(Exercise directions)
Transcribe the full listing word for word, leaving nothing out.

(Provided material)
--
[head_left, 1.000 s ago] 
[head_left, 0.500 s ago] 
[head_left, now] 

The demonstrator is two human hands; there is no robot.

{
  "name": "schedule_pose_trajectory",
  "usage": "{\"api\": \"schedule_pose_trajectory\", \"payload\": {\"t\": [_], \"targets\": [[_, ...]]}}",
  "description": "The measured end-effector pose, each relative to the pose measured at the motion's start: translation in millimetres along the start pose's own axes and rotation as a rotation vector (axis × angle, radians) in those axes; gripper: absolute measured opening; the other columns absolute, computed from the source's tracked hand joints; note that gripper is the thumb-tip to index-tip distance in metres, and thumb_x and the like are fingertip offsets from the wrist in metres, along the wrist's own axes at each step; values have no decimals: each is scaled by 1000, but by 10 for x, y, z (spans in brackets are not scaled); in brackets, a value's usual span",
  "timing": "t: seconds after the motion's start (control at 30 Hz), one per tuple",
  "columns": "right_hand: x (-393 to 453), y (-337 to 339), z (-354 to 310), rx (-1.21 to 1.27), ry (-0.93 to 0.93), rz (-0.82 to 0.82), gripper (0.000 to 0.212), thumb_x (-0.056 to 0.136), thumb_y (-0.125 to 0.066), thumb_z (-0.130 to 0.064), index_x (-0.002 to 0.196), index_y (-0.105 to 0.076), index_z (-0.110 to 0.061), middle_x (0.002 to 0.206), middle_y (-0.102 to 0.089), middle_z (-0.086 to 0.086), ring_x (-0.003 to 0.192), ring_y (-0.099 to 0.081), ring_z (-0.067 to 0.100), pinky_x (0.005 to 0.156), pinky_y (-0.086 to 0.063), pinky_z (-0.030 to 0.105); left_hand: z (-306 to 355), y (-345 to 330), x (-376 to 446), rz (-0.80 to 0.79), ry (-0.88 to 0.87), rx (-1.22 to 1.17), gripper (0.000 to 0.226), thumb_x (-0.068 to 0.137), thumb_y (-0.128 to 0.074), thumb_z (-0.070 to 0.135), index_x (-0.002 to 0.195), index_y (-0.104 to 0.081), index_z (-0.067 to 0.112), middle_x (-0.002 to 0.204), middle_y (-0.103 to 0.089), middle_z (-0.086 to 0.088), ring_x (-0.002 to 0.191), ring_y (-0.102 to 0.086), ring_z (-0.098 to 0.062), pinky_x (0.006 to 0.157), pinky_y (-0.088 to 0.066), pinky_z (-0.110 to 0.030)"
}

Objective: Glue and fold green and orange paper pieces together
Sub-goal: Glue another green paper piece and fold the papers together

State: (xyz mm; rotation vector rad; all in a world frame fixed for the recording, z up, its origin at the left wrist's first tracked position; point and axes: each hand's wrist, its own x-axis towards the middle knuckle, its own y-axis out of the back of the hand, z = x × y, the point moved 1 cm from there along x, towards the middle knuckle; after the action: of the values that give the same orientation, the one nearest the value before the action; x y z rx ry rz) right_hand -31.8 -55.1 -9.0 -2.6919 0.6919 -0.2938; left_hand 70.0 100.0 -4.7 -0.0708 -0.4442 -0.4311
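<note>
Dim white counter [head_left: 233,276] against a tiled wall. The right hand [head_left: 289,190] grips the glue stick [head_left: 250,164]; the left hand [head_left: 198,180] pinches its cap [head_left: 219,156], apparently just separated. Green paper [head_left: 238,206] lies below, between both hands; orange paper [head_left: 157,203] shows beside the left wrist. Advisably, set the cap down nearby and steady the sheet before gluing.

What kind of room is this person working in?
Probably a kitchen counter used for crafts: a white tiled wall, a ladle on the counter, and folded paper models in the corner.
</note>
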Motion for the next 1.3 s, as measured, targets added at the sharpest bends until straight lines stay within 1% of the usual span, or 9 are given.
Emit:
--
(Answer section)
[head_left, 1.000 s ago] 
[head_left, 0.500 s ago] 
[head_left, now] 

The demonstrator is two human hands; there is no robot.

{
  "name": "schedule_pose_trajectory",
  "usage": "{\"api\": \"schedule_pose_trajectory\", \"payload\": {\"t\": [_], \"targets\": [[_, ...]]}}",
  "description": "The measured end-effector pose, each relative to the pose measured at the motion's start: translation in millimetres along the start pose's own axes and rotation as a rotation vector (axis × angle, radians) in those axes; gripper: absolute measured opening; the other columns absolute, computed from the source's tracked hand joints; note that gripper is the thumb-tip to index-tip distance in metres, and thumb_x and the like are fingertip offsets from the wrist in metres, along the wrist's own axes at each step; values have no decimals: each is scaled by 1000, but by 10 for x, y, z (spans in brackets are not scaled); in brackets, a value's usual span",
  "timing": "t: seconds after the motion's start (control at 30 Hz), one per tuple",
  "columns": "right_hand: x (-393 to 453), y (-337 to 339), z (-354 to 310), rx (-1.21 to 1.27), ry (-0.93 to 0.93), rz (-0.82 to 0.82), gripper (0.000 to 0.212), thumb_x (-0.056 to 0.136), thumb_y (-0.125 to 0.066), thumb_z (-0.130 to 0.064), index_x (-0.002 to 0.196), index_y (-0.105 to 0.076), index_z (-0.110 to 0.061), middle_x (0.002 to 0.206), middle_y (-0.102 to 0.089), middle_z (-0.086 to 0.086), ring_x (-0.003 to 0.192), ring_y (-0.099 to 0.081), ring_z (-0.067 to 0.100), pinky_x (0.005 to 0.156), pinky_y (-0.086 to 0.063), pinky_z (-0.030 to 0.105); left_hand: z (-306 to 355), y (-345 to 330), x (-376 to 446), rz (-0.80 to 0.79), ry (-0.88 to 0.87), rx (-1.22 to 1.17), gripper (0.000 to 0.226), thumb_x (-0.068 to 0.137), thumb_y (-0.128 to 0.074), thumb_z (-0.070 to 0.135), index_x (-0.002 to 0.195), index_y (-0.104 to 0.081), index_z (-0.067 to 0.112), middle_x (-0.002 to 0.204), middle_y (-0.103 to 0.089), middle_z (-0.086 to 0.088), ring_x (-0.002 to 0.191), ring_y (-0.102 to 0.086), ring_z (-0.098 to 0.062), pinky_x (0.006 to 0.157), pinky_y (-0.088 to 0.066), pinky_z (-0.110 to 0.030)"
}

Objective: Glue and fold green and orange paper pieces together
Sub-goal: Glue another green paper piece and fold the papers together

State: (xyz mm; rotation vector rad; all in a world frame fixed for the recording, z up, its origin at the left wrist's first tracked position; point and axes: each hand's wrist, its own x-axis towards the middle knuckle, its own y-axis out of the back of the hand, z = x × y, the point moved 1 cm from there along x, towards the middle knuckle; after the action: of the values that give the same orientation, the one nearest the value before the action; x y z rx ry rz) right_hand -31.8 -55.1 -9.0 -2.6919 0.6919 -0.2938; left_hand 70.0 100.0 -4.7 -0.0708 -0.4442 -0.4311
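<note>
Dim white counter [head_left: 233,276] against a tiled wall. The right hand [head_left: 289,190] grips the glue stick [head_left: 250,164]; the left hand [head_left: 198,180] pinches its cap [head_left: 219,156], apparently just separated. Green paper [head_left: 238,206] lies below, between both hands; orange paper [head_left: 157,203] shows beside the left wrist. Advisably, set the cap down nearby and steady the sheet before gluing.

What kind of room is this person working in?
Probably a kitchen counter used for crafts: a white tiled wall, a ladle on the counter, and folded paper models in the corner.
</note>
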Motion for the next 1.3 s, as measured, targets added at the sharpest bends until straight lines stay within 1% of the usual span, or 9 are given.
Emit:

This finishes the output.